Work instruction:
Please return the whole listing. Keep each line exactly the same.

--- Data block ---

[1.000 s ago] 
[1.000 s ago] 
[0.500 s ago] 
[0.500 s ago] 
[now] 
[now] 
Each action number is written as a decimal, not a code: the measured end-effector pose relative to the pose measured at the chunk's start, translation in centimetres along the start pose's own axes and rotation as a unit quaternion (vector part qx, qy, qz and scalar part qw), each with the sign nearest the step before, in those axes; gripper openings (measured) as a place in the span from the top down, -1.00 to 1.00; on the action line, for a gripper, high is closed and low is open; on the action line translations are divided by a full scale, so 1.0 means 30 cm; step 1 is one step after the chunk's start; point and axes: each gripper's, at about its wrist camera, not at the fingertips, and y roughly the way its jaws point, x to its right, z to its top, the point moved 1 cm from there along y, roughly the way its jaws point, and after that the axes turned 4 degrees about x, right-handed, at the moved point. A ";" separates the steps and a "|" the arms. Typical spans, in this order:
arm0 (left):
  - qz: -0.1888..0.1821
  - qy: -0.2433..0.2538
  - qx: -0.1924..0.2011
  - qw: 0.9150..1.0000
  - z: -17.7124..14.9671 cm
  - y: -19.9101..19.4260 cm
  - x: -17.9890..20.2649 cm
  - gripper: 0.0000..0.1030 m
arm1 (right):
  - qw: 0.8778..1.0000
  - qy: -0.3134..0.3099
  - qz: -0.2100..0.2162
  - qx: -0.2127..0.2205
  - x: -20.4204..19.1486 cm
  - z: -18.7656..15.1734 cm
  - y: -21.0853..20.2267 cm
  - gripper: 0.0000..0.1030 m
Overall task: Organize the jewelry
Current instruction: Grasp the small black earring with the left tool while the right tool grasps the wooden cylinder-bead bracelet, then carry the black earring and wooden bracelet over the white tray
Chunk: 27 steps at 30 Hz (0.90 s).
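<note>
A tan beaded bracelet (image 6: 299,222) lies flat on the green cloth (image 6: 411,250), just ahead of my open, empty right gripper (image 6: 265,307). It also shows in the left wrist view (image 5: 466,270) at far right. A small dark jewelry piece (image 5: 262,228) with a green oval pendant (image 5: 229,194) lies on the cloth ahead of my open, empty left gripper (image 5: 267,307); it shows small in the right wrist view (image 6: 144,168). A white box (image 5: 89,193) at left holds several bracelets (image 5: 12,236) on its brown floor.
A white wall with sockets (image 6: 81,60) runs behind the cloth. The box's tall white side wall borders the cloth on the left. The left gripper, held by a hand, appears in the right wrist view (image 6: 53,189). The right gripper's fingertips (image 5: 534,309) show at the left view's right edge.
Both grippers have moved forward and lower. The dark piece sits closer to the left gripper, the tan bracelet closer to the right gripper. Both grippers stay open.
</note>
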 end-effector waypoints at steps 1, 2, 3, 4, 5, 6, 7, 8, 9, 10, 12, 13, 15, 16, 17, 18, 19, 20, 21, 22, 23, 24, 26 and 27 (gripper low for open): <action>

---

Answer for the task:
[1.000 s ago] 
[1.000 s ago] 
[0.500 s ago] 
[0.500 s ago] 
[now] 
[now] 
Each action number is written as a decimal, not a code: the measured end-effector pose relative to the pose measured at the chunk's start, translation in centimetres along the start pose's own axes and rotation as a unit quaternion (vector part qx, qy, qz and scalar part qw), each with the sign nearest the step before, in those axes; gripper openings (measured) as a place in the span from the top down, -1.00 to 1.00; on the action line, for a gripper, high is closed and low is open; on the action line translations are divided by a full scale, so 1.0 means 30 cm; step 1 is one step after the chunk's start; point and axes: each gripper's, at about its wrist camera, not at the fingertips, and y roughly the way its jaws point, x to its right, z to its top, the point moved 1 cm from there along y, roughly the way its jaws point, and after that the axes turned 4 degrees about x, right-handed, at the moved point. A ";" separates the steps and a "|" the arms. Typical spans, in this order:
arm0 (left):
  - qz: -0.1888..0.1821
  - qy: -0.2433..0.2538
  - qx: -0.1924..0.2011
  - qw: 0.9150..1.0000
  - z: -17.7124..14.9671 cm
  - y: -19.9101..19.4260 cm
  - x: -17.9890..20.2649 cm
  - gripper: 0.0000..0.1030 m
arm1 (right):
  - qw: 0.8778..1.0000
  - qy: -0.3134..0.3099
  - qz: -0.2100..0.2162
  - qx: -0.2127..0.2205
  - x: -20.4204..19.1486 cm
  - z: -18.7656..15.1734 cm
  - y: -21.0853..20.2267 cm
  - gripper: 0.0000..0.1030 m
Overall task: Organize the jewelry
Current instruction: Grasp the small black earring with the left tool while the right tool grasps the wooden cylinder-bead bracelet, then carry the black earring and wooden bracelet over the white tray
Chunk: 27 steps at 30 Hz (0.90 s).
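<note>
A tan beaded bracelet (image 6: 299,222) lies flat on the green cloth (image 6: 411,250), just ahead of my open, empty right gripper (image 6: 265,307). It also shows in the left wrist view (image 5: 466,270) at far right. A small dark jewelry piece (image 5: 262,228) with a green oval pendant (image 5: 229,194) lies on the cloth ahead of my open, empty left gripper (image 5: 267,307); it shows small in the right wrist view (image 6: 144,168). A white box (image 5: 89,193) at left holds several bracelets (image 5: 12,236) on its brown floor.
A white wall with sockets (image 6: 81,60) runs behind the cloth. The box's tall white side wall borders the cloth on the left. The left gripper, held by a hand, appears in the right wrist view (image 6: 53,189). The right gripper's fingertips (image 5: 534,309) show at the left view's right edge.
Both grippers have moved forward and lower. The dark piece sits closer to the left gripper, the tan bracelet closer to the right gripper. Both grippers stay open.
</note>
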 end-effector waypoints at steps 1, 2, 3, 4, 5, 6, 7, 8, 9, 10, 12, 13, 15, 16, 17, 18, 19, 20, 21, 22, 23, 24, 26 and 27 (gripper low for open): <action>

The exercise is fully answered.